To do ::
Among the records, which lines include "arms"? List them.

··········

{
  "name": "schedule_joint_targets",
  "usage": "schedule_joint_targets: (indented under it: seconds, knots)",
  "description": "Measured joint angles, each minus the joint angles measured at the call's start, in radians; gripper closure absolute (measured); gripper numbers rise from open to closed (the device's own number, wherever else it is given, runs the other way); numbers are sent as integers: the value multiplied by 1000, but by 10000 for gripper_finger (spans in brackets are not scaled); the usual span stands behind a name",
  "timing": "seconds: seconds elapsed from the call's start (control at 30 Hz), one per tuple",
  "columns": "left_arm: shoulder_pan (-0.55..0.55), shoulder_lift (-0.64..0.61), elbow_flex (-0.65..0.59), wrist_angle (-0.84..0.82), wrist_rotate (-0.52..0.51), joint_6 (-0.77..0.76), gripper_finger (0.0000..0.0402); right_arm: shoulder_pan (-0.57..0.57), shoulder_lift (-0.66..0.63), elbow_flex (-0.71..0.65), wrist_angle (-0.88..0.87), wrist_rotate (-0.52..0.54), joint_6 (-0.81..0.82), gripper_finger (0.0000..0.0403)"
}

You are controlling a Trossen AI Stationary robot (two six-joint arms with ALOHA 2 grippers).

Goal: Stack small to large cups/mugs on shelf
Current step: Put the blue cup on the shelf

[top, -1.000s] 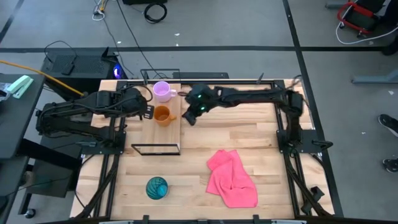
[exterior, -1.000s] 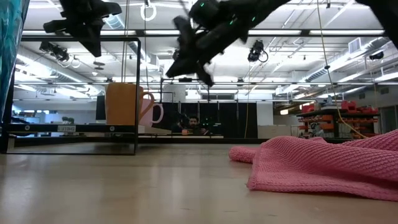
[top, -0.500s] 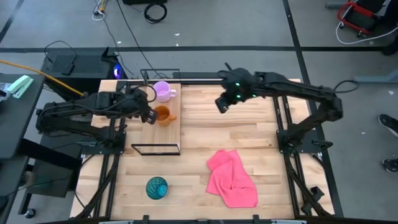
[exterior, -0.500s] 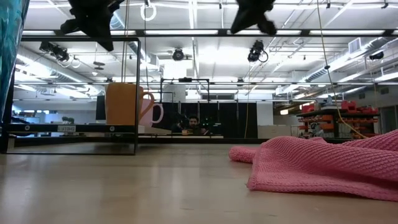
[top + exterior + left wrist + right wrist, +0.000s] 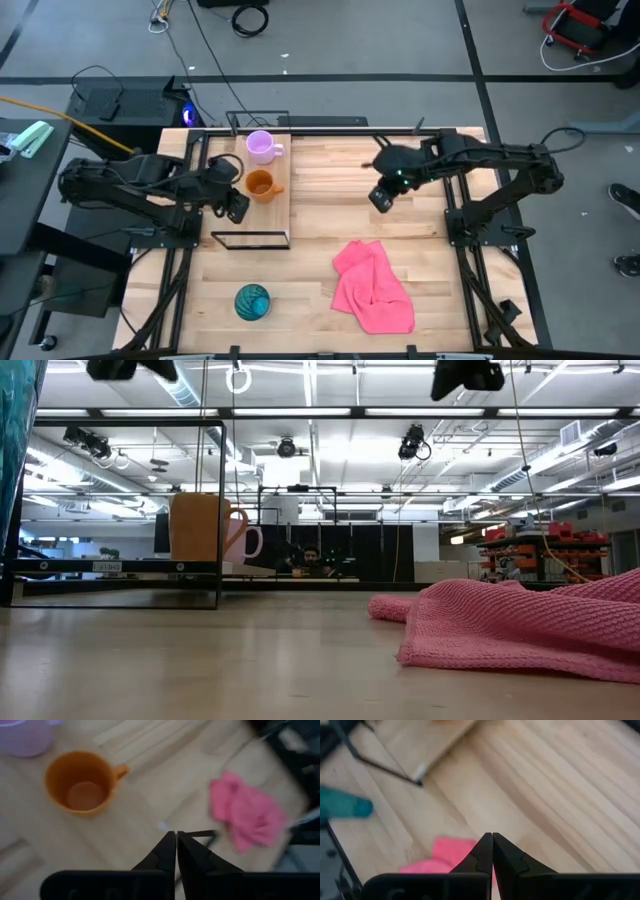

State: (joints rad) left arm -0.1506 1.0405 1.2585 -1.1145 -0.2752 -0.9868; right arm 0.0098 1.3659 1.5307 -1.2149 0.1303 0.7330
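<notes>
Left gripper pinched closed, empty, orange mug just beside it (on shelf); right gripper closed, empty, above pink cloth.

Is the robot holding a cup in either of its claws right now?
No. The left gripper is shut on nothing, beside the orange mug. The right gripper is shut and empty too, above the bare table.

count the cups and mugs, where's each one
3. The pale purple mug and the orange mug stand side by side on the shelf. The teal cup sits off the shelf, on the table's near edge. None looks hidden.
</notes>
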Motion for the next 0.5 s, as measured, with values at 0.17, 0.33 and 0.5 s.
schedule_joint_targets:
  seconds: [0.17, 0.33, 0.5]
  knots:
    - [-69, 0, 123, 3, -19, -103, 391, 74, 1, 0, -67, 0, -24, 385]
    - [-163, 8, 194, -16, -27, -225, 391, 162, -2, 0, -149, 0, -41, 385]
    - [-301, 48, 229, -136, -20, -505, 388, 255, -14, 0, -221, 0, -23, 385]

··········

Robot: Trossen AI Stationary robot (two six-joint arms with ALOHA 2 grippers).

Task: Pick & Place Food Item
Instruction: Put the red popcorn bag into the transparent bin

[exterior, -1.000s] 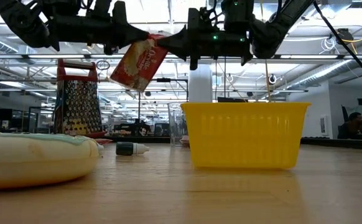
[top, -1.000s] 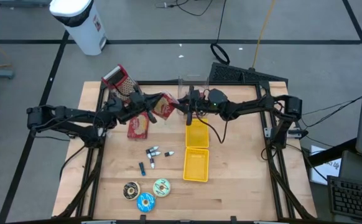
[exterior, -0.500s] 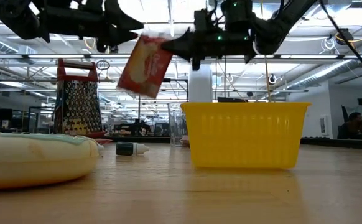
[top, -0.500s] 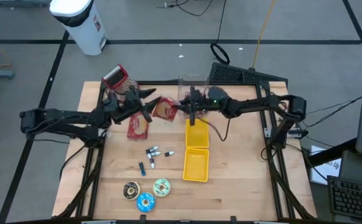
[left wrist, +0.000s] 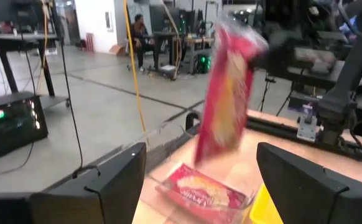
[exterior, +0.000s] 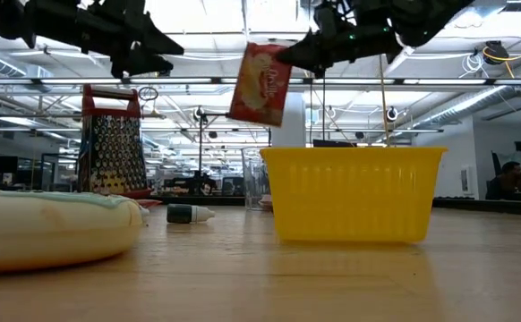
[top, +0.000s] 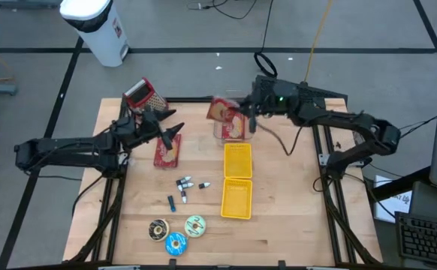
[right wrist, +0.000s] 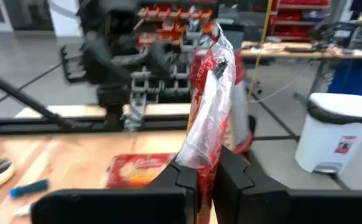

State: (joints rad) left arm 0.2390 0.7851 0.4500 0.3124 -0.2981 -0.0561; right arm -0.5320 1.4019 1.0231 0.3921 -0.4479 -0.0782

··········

Answer below ::
You are controlling a Trossen AI Stationary robot (two six-joint arms with ALOHA 2 grippers).
Robot: Trossen AI Stationary robot (two six-joint arms with ALOHA 2 grippers).

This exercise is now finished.